We, as gardeners, are already plant naturalists and are aware that the plant choices we make can benefit birds and beneficial insects and this practice also benefits amphibians and reptiles. So why not help out the fauna as well as the flora with some other horticultural endeavors and practices and use our yards for maximum benefit for our stressed out environment/ecology. Besides planting natives, additional garden practices are needed to help our herps. Amphibians need both wet and dry sites. Ideally, a pool or pond (without fish) will benefit amphibians but if you can’t provide breeding habitat you can provide shelter and basking sites for these cold-blooded animals. Even crevasses under rocks or stump holes provide access to hibernacula or places for reptiles to hibernate in the winter. Natural features like dead vegetation and logs provide cover for herps as well as brush piles, rock piles and even amphibian houses.1 Upside down clay flower pots (or toad abodes) with portion of lip removed for a door placed in a shady part of your yard is ideal for toads and salamanders. Tree stumps make stools and rock walls and logs become good basking sites.

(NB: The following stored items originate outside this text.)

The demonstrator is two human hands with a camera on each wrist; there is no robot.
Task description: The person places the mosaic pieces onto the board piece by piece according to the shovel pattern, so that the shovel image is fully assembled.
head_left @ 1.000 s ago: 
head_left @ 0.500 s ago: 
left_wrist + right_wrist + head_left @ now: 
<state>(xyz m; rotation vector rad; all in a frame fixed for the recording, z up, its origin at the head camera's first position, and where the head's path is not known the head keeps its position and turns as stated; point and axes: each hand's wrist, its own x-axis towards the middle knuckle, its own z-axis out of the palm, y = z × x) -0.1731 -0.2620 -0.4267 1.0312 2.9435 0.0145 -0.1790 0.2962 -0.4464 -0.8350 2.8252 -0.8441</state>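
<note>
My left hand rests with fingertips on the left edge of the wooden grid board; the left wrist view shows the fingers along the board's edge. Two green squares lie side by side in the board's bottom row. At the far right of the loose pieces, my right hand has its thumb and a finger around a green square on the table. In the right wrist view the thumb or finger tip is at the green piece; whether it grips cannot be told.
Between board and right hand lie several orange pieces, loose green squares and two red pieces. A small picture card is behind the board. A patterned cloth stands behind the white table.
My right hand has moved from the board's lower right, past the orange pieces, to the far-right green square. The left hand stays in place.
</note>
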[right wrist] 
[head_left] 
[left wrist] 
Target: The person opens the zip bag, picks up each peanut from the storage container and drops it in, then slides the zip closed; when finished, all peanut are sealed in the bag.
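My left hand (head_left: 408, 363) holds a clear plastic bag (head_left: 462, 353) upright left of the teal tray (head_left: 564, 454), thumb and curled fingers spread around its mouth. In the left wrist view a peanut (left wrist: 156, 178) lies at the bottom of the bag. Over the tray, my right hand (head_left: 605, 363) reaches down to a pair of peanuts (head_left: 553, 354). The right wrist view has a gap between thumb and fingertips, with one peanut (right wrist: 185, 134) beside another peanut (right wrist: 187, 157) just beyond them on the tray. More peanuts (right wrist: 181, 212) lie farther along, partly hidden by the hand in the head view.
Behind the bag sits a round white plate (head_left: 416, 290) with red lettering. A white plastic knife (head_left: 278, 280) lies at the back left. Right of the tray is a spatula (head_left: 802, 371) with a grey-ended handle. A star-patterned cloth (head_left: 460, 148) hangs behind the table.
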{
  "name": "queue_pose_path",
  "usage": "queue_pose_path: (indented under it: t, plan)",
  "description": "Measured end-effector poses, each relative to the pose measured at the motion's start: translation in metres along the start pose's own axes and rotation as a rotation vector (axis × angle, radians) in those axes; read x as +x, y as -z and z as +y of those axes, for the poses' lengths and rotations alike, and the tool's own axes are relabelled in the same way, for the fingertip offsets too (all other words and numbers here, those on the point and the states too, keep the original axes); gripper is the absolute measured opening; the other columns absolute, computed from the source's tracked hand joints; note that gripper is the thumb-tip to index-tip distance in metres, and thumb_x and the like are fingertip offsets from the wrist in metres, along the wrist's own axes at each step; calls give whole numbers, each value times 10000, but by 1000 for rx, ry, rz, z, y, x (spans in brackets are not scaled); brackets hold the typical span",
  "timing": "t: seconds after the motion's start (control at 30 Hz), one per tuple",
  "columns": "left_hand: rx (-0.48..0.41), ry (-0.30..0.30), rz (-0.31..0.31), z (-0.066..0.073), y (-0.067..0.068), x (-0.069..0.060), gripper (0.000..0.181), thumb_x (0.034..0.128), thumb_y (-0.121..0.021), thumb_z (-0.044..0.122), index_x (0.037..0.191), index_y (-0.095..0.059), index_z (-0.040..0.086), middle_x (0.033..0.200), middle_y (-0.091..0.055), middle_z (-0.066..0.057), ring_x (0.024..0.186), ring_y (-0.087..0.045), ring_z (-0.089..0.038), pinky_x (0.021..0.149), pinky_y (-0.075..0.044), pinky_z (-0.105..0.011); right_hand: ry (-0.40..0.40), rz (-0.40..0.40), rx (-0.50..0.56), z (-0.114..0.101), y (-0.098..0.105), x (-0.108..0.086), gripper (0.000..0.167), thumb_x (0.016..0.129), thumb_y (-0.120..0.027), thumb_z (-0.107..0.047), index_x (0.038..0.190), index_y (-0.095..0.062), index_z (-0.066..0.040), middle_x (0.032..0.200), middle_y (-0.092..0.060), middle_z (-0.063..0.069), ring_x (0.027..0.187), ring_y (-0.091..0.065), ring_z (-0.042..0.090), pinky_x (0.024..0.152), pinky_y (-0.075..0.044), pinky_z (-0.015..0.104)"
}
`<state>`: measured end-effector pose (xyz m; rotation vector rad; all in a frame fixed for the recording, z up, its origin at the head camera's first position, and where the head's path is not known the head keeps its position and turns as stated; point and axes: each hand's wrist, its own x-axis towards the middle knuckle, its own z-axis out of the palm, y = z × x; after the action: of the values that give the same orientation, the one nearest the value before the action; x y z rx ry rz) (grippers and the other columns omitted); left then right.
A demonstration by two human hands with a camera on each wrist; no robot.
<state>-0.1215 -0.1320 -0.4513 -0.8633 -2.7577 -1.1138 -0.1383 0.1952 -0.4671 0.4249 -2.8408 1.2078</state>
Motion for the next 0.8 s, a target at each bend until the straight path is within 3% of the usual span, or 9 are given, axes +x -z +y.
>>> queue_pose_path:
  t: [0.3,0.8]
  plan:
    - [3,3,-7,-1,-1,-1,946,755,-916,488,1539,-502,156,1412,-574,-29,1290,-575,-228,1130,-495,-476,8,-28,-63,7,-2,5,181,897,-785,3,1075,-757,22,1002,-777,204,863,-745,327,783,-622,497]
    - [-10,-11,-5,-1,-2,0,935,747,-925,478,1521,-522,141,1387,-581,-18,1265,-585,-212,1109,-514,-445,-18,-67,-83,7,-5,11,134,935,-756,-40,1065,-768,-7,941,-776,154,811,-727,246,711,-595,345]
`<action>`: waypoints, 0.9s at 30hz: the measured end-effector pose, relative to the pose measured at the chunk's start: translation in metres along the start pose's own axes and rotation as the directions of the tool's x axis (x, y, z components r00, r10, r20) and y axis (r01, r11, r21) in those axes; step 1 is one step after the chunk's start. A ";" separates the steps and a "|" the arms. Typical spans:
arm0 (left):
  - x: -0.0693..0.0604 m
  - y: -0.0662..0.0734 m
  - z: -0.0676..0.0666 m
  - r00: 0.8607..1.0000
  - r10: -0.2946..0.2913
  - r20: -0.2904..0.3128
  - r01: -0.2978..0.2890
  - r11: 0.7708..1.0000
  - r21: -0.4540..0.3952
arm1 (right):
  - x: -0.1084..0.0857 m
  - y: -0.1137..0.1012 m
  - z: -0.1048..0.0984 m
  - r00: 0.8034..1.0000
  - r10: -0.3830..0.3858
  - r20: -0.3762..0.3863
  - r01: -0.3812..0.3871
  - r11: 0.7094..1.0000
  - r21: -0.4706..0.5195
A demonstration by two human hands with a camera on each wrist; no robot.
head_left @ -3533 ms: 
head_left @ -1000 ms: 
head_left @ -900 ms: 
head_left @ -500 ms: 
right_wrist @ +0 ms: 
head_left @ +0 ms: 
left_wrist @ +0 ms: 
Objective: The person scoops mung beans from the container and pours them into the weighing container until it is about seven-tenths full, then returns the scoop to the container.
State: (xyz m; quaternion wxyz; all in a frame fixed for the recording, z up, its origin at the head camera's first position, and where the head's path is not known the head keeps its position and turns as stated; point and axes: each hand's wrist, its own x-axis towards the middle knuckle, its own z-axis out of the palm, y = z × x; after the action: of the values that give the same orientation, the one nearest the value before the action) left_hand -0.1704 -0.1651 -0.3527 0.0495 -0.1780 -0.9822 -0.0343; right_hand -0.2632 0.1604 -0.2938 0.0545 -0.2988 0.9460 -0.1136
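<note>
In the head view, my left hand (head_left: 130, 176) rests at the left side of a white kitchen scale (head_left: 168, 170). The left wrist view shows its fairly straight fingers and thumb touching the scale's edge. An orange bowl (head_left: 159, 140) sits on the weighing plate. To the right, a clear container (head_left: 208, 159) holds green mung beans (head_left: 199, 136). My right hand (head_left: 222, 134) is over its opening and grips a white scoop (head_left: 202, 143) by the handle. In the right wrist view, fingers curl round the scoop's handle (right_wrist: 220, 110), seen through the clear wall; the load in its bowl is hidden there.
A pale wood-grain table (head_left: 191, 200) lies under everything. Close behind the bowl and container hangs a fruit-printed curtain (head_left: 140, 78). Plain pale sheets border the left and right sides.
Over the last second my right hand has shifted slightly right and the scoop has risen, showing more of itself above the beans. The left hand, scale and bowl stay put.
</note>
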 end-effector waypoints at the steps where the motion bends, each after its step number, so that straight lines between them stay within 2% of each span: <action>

Other simple things Brian recommended for ‘Backyard Habitat Enhancement’ are:
- Snags – A dead standing tree that provides good habitat for birds2 also provides lizards with good shelter to cool off or to hide from predators and to ambush prey like insects for food.
- Tree cookies – Slices of a tree trunk or wood discs that hold the moisture in the ground beneath and make a nice refuge for a salamander.
- Lean-tos – An untreated piece of wood supported by a stick on one side located beneath a shade tree with natural leaf litter provides shelter for a turtle to cool off during the hot summer months.
Other very helpful practices are: keep cats indoors, brake for turtles, plant native diversity, reduce yard mowing, leave natural areas, limit chemical use, and let a tree fall and rot in the woods. These ‘chain-saw’ chairs from a dead tree can both provide habitat for herps and decorate the garden.
As it got warmer outside this spring, watching my resident lizards bask in the sunshine during these past few weeks of social isolation has unexpectedly brought me joy as they continue with their lives blissfully unaware of what has befallen us humans. Although I frequently see lizards and snakes I have yet to observe salamanders, hopefully, that will change with my new tree cookies.
Here is a challenge while we stay at home, why not try to observe (no touching) as many reptiles and amphibians in your yard and garden as you can and share your observations with iNaturalist. If you are having trouble identifying the herp species, this is a useful website. If you don’t find any, maybe it is time to add some snags, tree cookies, and lean-tos in your yard.